Özellikle ilk kitabı Benim Zürafam Uçabilir ile başka göklerin altında hikâyeler anlatan Mert Arık, Uzaya Giden Tren ve Çantamdan Fil Çıktı’dan sonra bu kez yeni kitabı Ayvayı Yedik Müzesi’ne davet ediyor okuyucuyu.
Adını andığım kitaplar, 6-10 yaş için kaleme alınmış olsa da anne-babaların da okuması için yazılmış duygusu veriyor üslup ve anlatım. Öykünün sayfalarını çevirdikçe, şöyle ses veriyor macera: “Sarıkayalar Kasabası’nda saatler 12.53’ü gösterdiğinde bir tren sesi duyuldu.” Bu tümce, klasik roman yapıtlarının giriş cümleleri gibi romantik mesela.

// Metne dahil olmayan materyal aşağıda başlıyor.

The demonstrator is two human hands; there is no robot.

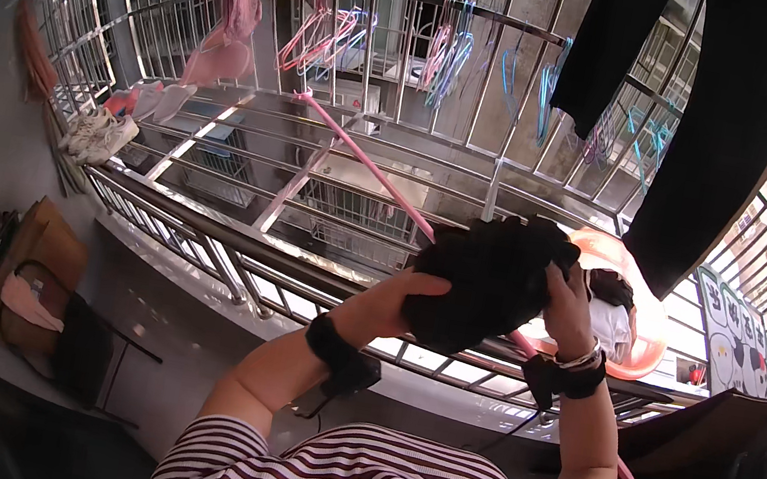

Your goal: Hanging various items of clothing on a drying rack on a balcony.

Süper Babaanne, Seni Çok Seviyoruz
Evet, bir trenle başlıyor yolculuk: Bir akşam vakti trenle dünya turuna çıkmaya karar veren bir babaanne var. Satırları okudukça Barış Manço’nun şarkısı konuyor sayfaların üstüne ve gayriihtiyari şu nakaratı tekrar ediyorsunuz: “Süper babaanne, seni çok seviyoruz.”
İşte, bir diğer kahramanımız Rüya, babaannesinin istasyonda kendisine verdiği ayva bakarken onun şu sorusuna ortak oluyoruz: “Bir ayvayla neler yapılabilir?” Bu arada şunu da belirtelim: Yazarın bir tren güzellemesi yapması, hızla akıp giden böylesi zamanlar için incelikli bir hatırlatma. Elbette diğer taşıtlarla da her yere gidilir, her yere ulaşılır. Ama hiç planda olmayan ülkeleri, şehirleri, kasabaları, köyleri görmek sanki trenle mümkün olurmuş gibi, dedikten ve 57 yaşındaki babaanneyi tek başına yolcu ettikten sonra anlatıya dönelim.
“Yanlış Yapmadan Doğruları Bulamazsın Evladım!”
Mert Arık, kurguyu bir nakış gibi işlemiş. Babaanneyle torun arasındaki ilişkide babayı es geçmiyor, ona da fokuslanıyor. Cümleleri bir perde gibi çektikçe, anlatı da bir pencere gibi açılıyor, içeri temiz hava doluyor. Anlıyorsunuz ki babaannenin birbirinden ilginç oyunları eskiden beri varmış. Yazar, anne-oğul arasında geçen şu diyaloğu, bir öğretmen titizliğiyle metne şöyle yediriyor: “Yanlış yapmadan doğruları bulamazsın evladım! Önce hata yapmayı öğrenebilirsin! Herkesin hata yapmaya korktuğu bir yerde, sen yanlış yaparak da doğrulara ulaşabilirsin.”
Ayvayı Yedik Müzesi Açılıyor
Rüya, elindeki ayvayı yedikten sonra babasının sosyal medyasından bir mektup yayınlar ve herkese Ayvayı Yedik Müzesi’ni duyurur. Bir nevi bir daveti andıran bu post, kısa zamanda çokça etkileşim alır. Artık hemen herkes bu sıra dışı mekânla alakalı fikirler üretmeye başlar: “Ayvalı bir pasta şahane olur, ayva kebabı yapmaya ne dersiniz, ayvalı parfüm sıkmak ister misiniz, ayvalı leblebi dükkânı açabiliriz, ayva kabuğu çayı içmek istiyorum, ellerime bir ayva kremi sürsem hiç fena olmazdı, ben bir ayva resmi çizdim, ayva kokulu sabunlar üretilebilir, ayvalar da okula gitsin, ayvalı bir tişört tasarlamak istiyorum, ayvalarla alakalı bir animasyon filmi çekebiliriz, ayva suyu içmek istemez misiniz?”
Özetle Mert Arık, çocukların hayal âlemlerini zenginleştirmeye, onların o taze dimağlarına yepyeni sesler ekmeye devam ediyor. Yazının başına dönersem, Ayvayı Yedik Müzesi, ebeveynlerin de okuması gereken bir kitap, ihmal etmeyiniz.
Teşekkürle yazıyı sonlandıralım: Hikâyeyi resimlendiren Serdar Turali’ye, yazarın kitabını ithaf ettiği Savaş Özdemir ve Yalçın Yaman’a birer ayva çekirdeği hediye edelim.